Blake turns, grinning. “For the record, I like the new ending.”

I roll my eyes. “Of course you do.”

“What?” He puts a large plastic bowl filled with popcorn on his coffee table and drops himself backward onto the sofa. “What do you expect from a guy?”

“Honestly, I don’t know.” A sad tinge works its way into my voice.

He leans his head back and looks at me. “I want to ask why that sounds like an honest answer instead of a sarcastic one.”

“It sounds like it because it is.” I smile sadly and look down at my jeans, picking some lint off them. “I really don’t know what to expect. He… Pearce… He gave a new meaning to the words “Always expect the unexpected.” He took everything I expected and made me think I was wrong.”

“I’m not gonna like this, am I?” Blake mutters, taking my hand and threading his fingers through mine.

“Probably not,” I admit. “But… I want you to know… If any of what I’m about to say makes you feel any differently, I won’t be offended if-”
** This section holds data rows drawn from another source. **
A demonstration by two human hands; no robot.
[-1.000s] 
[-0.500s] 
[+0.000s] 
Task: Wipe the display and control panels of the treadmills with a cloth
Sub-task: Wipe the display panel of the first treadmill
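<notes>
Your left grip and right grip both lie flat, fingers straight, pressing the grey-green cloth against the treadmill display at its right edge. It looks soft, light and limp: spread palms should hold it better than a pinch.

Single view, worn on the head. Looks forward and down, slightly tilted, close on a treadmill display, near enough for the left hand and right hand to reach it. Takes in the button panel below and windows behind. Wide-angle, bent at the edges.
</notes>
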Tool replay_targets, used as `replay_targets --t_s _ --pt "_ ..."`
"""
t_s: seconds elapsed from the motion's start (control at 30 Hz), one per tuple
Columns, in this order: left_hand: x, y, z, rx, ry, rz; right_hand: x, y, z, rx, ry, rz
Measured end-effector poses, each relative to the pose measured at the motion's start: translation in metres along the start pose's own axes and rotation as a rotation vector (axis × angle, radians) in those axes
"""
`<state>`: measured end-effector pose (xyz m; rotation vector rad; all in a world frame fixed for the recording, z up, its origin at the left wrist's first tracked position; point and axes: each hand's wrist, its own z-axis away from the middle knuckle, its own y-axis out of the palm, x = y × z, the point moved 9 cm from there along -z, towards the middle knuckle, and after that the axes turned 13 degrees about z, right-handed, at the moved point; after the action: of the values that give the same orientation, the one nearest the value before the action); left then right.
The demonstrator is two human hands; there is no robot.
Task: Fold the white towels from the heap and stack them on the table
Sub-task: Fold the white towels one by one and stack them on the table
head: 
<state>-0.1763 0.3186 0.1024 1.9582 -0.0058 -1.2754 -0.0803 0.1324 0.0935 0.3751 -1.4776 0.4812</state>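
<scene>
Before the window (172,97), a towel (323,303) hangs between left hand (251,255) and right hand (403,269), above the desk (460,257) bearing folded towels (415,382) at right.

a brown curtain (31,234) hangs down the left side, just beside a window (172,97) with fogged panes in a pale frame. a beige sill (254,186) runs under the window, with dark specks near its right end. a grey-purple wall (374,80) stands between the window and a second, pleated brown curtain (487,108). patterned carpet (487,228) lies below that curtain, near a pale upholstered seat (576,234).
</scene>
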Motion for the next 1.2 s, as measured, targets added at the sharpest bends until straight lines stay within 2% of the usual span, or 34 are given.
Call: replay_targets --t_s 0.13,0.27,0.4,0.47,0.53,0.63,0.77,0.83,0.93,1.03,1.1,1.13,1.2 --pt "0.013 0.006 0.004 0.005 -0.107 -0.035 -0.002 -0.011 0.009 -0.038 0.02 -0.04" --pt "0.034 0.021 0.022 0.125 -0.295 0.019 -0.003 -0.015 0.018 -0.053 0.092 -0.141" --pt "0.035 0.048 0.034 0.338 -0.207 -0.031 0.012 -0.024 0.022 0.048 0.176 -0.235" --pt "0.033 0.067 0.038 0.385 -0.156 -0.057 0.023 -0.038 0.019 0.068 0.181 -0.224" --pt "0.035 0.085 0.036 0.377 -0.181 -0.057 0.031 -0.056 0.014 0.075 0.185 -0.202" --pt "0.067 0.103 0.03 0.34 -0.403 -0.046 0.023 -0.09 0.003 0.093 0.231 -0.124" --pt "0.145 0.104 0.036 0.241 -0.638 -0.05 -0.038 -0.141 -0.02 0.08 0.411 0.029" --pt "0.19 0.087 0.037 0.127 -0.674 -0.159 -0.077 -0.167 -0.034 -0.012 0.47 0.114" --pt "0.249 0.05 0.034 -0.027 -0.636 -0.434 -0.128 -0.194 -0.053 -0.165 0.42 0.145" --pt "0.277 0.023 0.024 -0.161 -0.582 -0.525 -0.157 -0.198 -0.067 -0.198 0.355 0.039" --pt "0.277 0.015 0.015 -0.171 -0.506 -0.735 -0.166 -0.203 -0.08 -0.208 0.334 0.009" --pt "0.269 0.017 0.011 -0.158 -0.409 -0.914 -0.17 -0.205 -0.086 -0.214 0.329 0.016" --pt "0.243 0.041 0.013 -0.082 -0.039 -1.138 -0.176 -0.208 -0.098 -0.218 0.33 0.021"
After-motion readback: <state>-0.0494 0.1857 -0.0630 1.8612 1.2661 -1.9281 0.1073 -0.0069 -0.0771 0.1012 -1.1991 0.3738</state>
He cups my chin and raises my face so we’re eye-to-eye. “Abbi, there is nothing you could say to me that would make me feel any differently. Whatever’s happened to you in the past is just that. In the past. None of that will make a blind bit of difference to how I feel about you right now.”

I nod, silence falling as I try to gather my words. With Dr. Hausen it was easier. My brain had blocked out most of the memories, locking them away and letting them out gradually. Now they’re all out. They’re ready to haunt me the second I let them.

If I let them.

“I guess I should start at the beginning and tell you Pearce is Maddie’s brother. Yep.” I hold my hand up to stop him talking. “The Maddie you met. Their mom was killed in a drive-by shooting a few years ago. She wasn’t the target – she was just an innocent bystander caught in the wrong place at the wrong time. Maddie was there when it happened, and her death all but tore her family apart. Her dad isn’t the guy he was, and Pearce did what most grieving people did; he looked for an outlet for his emotions, a way to ease his pain. In high school it was easy enough, so he started staying out at weekends and partying. Alcohol soon turned to drugs, and casual usage became a full-blown addiction. By mine and Maddie’s senior year, he was hooked on heroin, but it wasn’t so bad there was no Pearce left in him. Or so we thought, and for some goddamn stupid reason, he and I ended up in a relationship.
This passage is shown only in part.